# 4. Data Collection and Pre-Processing

[index](../Index.ipynb) | [prev](./03.SystemDesign.ipynb) | [next](./05.Forecasting.ipynb)

The aim of the data collection pipeline is to use an outside camera to **stream video** to a central machine inside the house and **run motion, object and outlier detections** on it.

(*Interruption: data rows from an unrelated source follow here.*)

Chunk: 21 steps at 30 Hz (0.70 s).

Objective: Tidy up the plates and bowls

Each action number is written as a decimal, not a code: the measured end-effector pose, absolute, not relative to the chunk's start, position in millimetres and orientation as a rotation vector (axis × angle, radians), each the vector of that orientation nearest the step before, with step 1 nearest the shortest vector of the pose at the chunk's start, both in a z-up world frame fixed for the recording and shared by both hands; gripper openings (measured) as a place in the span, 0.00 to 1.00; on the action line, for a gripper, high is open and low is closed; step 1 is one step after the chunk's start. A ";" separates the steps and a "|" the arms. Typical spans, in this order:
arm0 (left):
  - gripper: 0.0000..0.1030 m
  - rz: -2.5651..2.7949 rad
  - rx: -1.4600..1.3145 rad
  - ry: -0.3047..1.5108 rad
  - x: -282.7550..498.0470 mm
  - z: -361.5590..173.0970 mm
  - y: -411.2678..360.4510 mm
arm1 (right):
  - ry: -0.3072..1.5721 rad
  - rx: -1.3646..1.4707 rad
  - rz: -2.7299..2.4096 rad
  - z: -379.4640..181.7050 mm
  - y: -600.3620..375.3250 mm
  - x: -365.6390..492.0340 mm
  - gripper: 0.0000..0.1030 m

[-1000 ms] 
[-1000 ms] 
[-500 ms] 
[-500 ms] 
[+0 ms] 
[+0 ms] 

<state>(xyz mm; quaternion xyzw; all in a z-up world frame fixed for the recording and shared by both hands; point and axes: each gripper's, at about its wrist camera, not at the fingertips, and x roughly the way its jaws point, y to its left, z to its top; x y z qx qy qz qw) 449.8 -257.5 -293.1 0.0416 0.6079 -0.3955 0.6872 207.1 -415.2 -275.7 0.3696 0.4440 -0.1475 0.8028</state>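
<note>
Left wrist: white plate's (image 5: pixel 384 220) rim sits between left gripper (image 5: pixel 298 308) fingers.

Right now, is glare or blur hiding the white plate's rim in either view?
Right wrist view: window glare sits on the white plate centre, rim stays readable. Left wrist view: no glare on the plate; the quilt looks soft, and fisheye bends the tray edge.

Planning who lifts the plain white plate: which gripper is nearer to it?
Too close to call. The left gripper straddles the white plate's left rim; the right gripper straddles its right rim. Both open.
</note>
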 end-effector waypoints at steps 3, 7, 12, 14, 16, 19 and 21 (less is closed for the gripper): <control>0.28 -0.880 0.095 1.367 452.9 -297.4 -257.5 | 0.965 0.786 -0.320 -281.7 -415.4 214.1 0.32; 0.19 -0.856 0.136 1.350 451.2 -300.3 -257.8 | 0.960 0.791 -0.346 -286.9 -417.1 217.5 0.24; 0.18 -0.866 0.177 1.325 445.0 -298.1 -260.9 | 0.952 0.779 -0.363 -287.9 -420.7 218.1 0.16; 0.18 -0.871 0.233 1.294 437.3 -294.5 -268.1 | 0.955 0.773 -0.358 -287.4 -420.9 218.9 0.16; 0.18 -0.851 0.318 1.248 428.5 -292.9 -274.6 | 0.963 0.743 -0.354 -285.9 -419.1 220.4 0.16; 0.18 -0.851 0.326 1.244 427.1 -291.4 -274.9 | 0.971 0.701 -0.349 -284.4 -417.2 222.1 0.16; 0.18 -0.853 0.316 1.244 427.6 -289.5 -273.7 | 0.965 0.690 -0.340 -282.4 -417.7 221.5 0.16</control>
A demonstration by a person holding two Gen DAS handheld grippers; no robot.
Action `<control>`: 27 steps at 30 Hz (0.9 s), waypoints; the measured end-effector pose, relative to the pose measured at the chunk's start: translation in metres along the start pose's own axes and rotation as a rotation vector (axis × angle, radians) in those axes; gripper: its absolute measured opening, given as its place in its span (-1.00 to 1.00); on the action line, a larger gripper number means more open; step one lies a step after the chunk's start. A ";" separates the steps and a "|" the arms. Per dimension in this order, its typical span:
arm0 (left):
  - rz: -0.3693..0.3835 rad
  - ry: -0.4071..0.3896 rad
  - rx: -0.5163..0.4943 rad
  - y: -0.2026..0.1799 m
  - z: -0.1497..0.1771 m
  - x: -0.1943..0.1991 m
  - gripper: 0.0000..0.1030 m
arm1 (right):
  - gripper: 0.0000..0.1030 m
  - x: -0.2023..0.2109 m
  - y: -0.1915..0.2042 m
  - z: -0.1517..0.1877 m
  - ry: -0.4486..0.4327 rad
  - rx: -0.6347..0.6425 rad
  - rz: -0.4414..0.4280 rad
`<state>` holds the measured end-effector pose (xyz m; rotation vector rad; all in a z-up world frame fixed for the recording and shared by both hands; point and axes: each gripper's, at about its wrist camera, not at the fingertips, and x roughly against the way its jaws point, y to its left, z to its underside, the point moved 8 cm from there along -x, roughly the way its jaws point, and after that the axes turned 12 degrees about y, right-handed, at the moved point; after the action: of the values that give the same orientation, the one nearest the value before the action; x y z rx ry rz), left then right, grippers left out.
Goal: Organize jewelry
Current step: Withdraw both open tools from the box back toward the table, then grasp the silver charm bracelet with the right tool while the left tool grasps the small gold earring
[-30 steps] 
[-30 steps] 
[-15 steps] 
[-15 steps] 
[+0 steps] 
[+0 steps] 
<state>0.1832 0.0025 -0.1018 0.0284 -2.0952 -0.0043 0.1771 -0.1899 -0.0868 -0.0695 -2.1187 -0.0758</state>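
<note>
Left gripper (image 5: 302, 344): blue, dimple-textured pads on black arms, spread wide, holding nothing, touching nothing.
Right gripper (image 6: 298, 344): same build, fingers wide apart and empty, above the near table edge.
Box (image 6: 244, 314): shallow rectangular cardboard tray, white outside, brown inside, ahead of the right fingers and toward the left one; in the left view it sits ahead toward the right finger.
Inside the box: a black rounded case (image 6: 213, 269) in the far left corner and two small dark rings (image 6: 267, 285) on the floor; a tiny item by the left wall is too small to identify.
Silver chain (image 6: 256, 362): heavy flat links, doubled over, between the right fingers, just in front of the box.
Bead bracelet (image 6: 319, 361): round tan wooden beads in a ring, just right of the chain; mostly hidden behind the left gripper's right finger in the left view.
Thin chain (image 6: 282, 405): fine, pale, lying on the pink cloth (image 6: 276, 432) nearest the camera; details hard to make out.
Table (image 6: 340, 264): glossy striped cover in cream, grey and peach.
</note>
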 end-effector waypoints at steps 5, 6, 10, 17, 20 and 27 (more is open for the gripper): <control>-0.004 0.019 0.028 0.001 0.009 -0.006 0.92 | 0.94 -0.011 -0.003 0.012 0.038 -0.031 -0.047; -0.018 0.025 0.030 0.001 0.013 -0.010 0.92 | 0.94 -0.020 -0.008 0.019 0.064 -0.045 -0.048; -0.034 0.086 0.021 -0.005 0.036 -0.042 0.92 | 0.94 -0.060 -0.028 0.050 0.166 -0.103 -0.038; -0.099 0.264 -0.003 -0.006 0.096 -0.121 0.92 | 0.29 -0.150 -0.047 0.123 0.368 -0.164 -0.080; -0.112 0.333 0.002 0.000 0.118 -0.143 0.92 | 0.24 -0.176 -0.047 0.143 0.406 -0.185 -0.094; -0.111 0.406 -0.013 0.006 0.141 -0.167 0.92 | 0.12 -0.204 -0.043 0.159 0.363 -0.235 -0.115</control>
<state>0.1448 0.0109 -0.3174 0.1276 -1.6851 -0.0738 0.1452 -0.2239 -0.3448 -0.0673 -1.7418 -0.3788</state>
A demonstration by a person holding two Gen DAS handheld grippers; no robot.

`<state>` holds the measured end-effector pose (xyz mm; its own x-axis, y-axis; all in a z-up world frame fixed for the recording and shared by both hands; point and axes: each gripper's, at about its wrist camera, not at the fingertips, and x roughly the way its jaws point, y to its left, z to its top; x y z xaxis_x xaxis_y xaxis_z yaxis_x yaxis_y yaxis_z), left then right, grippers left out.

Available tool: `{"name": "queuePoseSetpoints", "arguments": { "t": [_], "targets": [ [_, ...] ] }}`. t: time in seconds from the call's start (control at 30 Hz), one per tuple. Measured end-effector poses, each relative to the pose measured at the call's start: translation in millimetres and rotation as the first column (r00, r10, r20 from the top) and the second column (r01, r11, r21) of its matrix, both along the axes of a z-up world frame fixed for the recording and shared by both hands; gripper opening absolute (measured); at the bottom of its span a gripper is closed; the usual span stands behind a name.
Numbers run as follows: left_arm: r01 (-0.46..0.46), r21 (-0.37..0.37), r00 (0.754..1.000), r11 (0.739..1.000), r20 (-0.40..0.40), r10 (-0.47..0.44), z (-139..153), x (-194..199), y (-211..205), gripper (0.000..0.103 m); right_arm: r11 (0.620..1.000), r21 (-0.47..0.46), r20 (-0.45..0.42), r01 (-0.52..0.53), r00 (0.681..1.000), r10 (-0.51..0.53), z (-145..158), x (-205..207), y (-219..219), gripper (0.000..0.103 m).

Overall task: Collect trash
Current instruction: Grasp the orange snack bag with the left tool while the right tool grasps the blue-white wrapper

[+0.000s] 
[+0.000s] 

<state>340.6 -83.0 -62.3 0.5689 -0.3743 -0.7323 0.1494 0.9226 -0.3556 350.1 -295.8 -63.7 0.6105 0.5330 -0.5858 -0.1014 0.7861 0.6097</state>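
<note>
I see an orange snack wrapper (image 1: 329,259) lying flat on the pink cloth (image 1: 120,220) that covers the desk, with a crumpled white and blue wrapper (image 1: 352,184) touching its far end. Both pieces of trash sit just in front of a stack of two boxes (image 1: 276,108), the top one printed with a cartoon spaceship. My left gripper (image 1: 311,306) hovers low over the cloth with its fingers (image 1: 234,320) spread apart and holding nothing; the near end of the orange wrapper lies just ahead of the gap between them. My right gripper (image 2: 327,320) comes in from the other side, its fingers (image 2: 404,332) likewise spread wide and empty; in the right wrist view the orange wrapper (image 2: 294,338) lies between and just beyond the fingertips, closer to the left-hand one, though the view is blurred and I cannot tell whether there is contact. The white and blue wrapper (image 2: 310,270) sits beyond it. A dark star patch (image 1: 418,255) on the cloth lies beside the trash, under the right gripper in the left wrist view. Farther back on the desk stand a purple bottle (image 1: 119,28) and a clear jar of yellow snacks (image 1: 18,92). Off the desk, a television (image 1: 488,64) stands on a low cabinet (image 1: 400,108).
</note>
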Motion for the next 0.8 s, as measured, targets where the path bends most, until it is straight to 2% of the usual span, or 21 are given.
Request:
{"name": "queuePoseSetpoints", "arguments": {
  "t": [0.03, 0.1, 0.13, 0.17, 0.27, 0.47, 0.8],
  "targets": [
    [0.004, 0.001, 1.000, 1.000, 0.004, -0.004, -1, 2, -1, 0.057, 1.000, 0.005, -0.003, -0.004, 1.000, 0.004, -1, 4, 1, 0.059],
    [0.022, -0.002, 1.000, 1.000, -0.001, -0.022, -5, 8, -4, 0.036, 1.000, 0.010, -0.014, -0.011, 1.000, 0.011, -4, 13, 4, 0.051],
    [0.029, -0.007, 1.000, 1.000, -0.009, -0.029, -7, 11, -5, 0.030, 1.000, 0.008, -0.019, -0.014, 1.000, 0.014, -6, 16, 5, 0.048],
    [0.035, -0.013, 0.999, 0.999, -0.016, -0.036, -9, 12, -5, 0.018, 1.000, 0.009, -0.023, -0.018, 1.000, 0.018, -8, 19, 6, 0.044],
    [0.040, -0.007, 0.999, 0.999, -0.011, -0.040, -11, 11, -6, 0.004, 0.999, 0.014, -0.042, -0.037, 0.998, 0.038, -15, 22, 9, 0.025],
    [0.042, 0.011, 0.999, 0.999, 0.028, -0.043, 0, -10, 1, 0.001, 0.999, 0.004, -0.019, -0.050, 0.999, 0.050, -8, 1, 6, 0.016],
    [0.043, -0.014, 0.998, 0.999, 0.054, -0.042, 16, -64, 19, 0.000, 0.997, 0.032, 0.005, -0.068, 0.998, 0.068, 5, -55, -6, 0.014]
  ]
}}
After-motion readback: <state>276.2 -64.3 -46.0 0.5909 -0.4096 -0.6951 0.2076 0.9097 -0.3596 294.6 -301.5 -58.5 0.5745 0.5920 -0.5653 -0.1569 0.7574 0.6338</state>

This chapter is an in depth analysis and an extension of a high level the diagram (Fig. 3.1.) from [Chapter 3](./03.SystemDesign.ipynb#fig3.5). The topic is quite complex and it is broken into a few sections:
- physical layer:
    - choosing hardware
    - connectivity
    - picking location for a camera
    - redundancy
- logical (software) layer:
    - streaming video (called the client) and consuming video (called the server)
    - frame lifecycle (pre-processing image data, detecting motion and objects, forwarding video to other devices)
- results:
    - data representation
    - data volumes

## 4.1. Physical layer (hardware)

### 4.1.1. Choosing hardware

The first step in this layer is choosing the right hardware for the given task. The most challenging part was to choose the camera. In general, there appears to be a two fundamentally differnt approaches to it:
- standalone (professional) camera
- mini computer with a camera module

My decision was motivated by the following factors:
- low costs
- online documentation and help
- flexibility in configurations
- ability to perform additional tasks on-device

Based on that I have decided that option 2 is a better choice, given the objectives above, and ended up with a Raspberry PI 3 mini-computer with additional Pi-Camera module. Raspberry PI 3 has a 4-core ARM processor and 1GB of RAM, so it is quite powerful considering the small form factor (3.54 x 2.36 x 0.79 inches).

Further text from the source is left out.